WHAT TO DO ▸ Every line of the listing below is to be repeated exactly; the pictures stay out.

EXERCISE DATA ▸
________

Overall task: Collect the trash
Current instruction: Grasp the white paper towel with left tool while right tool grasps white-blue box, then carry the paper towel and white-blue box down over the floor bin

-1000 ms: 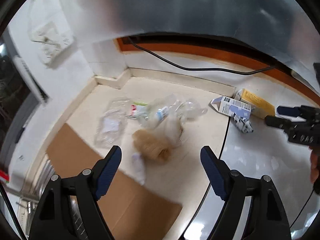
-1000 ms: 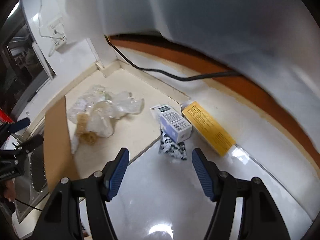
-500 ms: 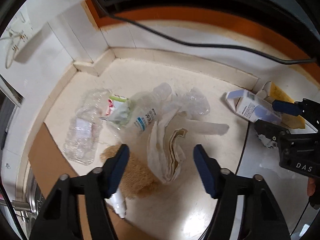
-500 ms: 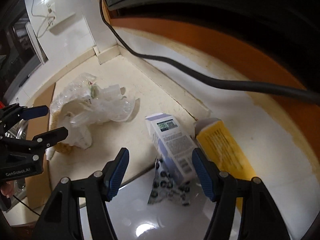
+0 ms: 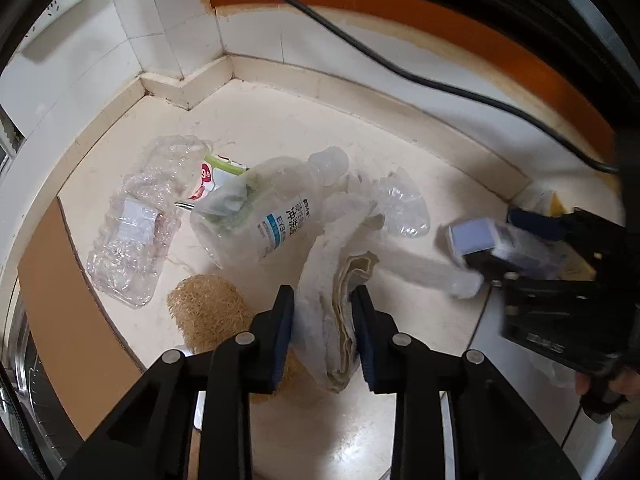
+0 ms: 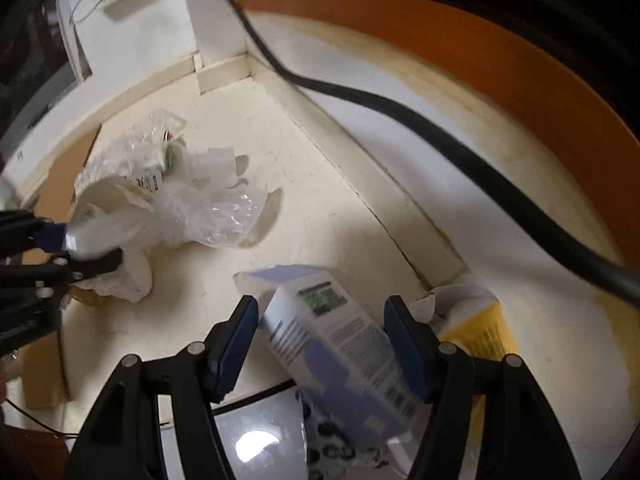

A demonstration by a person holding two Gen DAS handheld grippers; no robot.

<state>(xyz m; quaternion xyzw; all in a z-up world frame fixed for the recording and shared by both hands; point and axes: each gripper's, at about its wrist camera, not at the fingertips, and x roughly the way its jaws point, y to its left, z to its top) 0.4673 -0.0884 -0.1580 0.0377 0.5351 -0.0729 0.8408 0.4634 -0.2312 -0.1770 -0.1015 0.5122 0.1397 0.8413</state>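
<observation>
A heap of trash lies in the floor corner. My left gripper [image 5: 323, 312] is shut on a crumpled white paper wad [image 5: 332, 304], seen also in the right wrist view [image 6: 108, 232]. Around it lie a clear bottle with a blue label [image 5: 264, 212], a crushed clear bottle [image 5: 140, 220], a tan fibrous pad [image 5: 208, 316] and clear plastic [image 5: 400, 204]. My right gripper [image 6: 320, 344] is open and straddles a pale purple carton [image 6: 340, 340], apart from both pads. In the left wrist view that carton [image 5: 476, 240] sits between the right gripper's fingers.
A yellow carton [image 6: 480, 332] lies right of the purple one, against the skirting. A black cable [image 6: 400, 108] runs along the orange wall strip. Brown cardboard [image 5: 60, 292] lies at the left. A patterned wrapper [image 6: 336, 440] lies on the glossy tile below the purple carton.
Both grippers dropped toward the floor. My left gripper closed from open onto the white paper wad. My right gripper stayed open and came down around the purple carton.
</observation>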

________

YOUR RESPONSE ▸
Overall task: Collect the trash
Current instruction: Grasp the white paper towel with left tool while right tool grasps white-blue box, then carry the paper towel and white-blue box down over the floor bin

-1000 ms: 
-1000 ms: 
-500 ms: 
-500 ms: 
+0 ms: 
+0 ms: 

A demonstration by a person holding two Gen DAS handheld grippers; no robot.

<state>(xyz m; quaternion xyzw; all in a z-up world frame fixed for the recording and shared by both hands; point and axes: each gripper's, at about its wrist camera, not at the fingertips, and x roughly the way its jaws point, y to its left, z to its top) 0.4673 -0.0884 -0.1580 0.0377 0.5351 -0.0729 0.8408 0.4634 -0.2312 -0.1770 -0.1015 0.5122 0.1397 0.8413</state>
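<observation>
A heap of trash lies in the floor corner. My left gripper [image 5: 323, 312] is shut on a crumpled white paper wad [image 5: 332, 304], seen also in the right wrist view [image 6: 108, 232]. Around it lie a clear bottle with a blue label [image 5: 264, 212], a crushed clear bottle [image 5: 140, 220], a tan fibrous pad [image 5: 208, 316] and clear plastic [image 5: 400, 204]. My right gripper [image 6: 320, 344] is open and straddles a pale purple carton [image 6: 340, 340], apart from both pads. In the left wrist view that carton [image 5: 476, 240] sits between the right gripper's fingers.
A yellow carton [image 6: 480, 332] lies right of the purple one, against the skirting. A black cable [image 6: 400, 108] runs along the orange wall strip. Brown cardboard [image 5: 60, 292] lies at the left. A patterned wrapper [image 6: 336, 440] lies on the glossy tile below the purple carton.
Both grippers dropped toward the floor. My left gripper closed from open onto the white paper wad. My right gripper stayed open and came down around the purple carton.
</observation>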

What this exercise asked for has been supplied.